**Data excerpt**.

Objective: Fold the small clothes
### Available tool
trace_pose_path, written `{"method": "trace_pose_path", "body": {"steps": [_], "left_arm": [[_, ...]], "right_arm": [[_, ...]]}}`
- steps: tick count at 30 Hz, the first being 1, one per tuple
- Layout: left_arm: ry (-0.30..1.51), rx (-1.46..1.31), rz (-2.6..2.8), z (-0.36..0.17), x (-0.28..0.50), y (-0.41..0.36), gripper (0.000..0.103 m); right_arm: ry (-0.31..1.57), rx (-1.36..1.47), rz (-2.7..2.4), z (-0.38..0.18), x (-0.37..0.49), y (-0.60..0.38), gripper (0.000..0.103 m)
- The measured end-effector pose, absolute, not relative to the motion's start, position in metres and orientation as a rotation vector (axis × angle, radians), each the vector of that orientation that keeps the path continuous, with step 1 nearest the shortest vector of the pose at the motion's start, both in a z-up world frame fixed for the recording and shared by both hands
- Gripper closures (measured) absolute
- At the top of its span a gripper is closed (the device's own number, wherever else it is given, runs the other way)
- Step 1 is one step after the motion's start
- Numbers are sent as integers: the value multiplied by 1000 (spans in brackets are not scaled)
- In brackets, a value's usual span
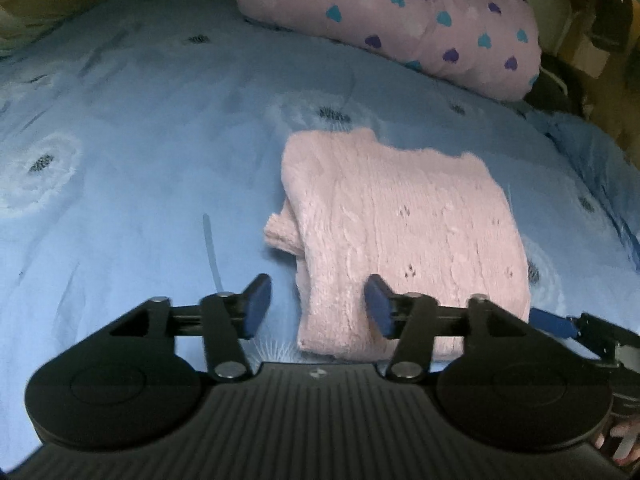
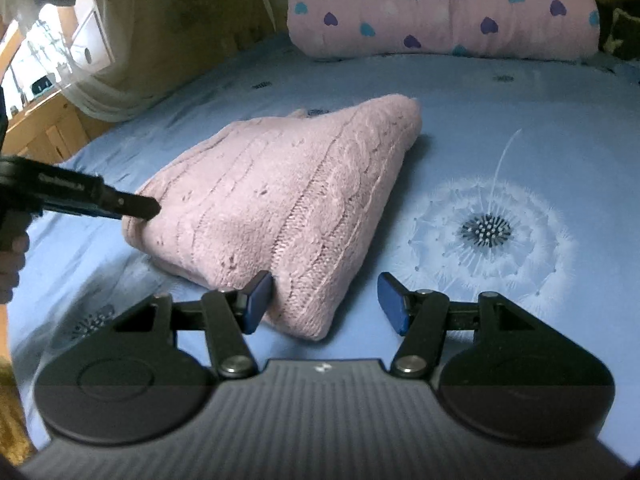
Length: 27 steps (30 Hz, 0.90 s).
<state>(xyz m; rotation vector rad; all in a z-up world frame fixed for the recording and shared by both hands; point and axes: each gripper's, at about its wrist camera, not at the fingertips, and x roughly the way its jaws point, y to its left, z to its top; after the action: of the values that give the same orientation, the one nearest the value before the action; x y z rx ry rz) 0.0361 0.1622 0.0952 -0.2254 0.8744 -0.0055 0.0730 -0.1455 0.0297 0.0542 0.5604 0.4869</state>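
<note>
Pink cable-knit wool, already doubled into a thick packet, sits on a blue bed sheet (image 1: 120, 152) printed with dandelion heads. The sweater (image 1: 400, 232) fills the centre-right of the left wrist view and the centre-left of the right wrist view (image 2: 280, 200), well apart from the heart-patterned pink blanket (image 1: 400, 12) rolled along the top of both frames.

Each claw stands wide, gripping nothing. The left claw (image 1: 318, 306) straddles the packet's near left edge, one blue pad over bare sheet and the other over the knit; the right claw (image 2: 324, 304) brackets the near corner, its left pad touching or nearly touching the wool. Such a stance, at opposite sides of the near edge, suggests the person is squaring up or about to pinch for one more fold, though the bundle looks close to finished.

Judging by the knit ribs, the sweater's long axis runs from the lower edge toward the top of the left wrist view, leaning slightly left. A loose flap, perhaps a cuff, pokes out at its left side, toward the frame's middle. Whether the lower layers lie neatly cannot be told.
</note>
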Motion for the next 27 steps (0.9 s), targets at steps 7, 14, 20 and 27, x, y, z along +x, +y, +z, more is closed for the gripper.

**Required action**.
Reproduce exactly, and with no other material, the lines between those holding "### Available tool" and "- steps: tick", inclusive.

**Exercise answer**.
### Available tool
trace_pose_path, written `{"method": "trace_pose_path", "body": {"steps": [_], "left_arm": [[_, ...]], "right_arm": [[_, ...]]}}`
- steps: tick count at 30 Hz, the first being 1, one per tuple

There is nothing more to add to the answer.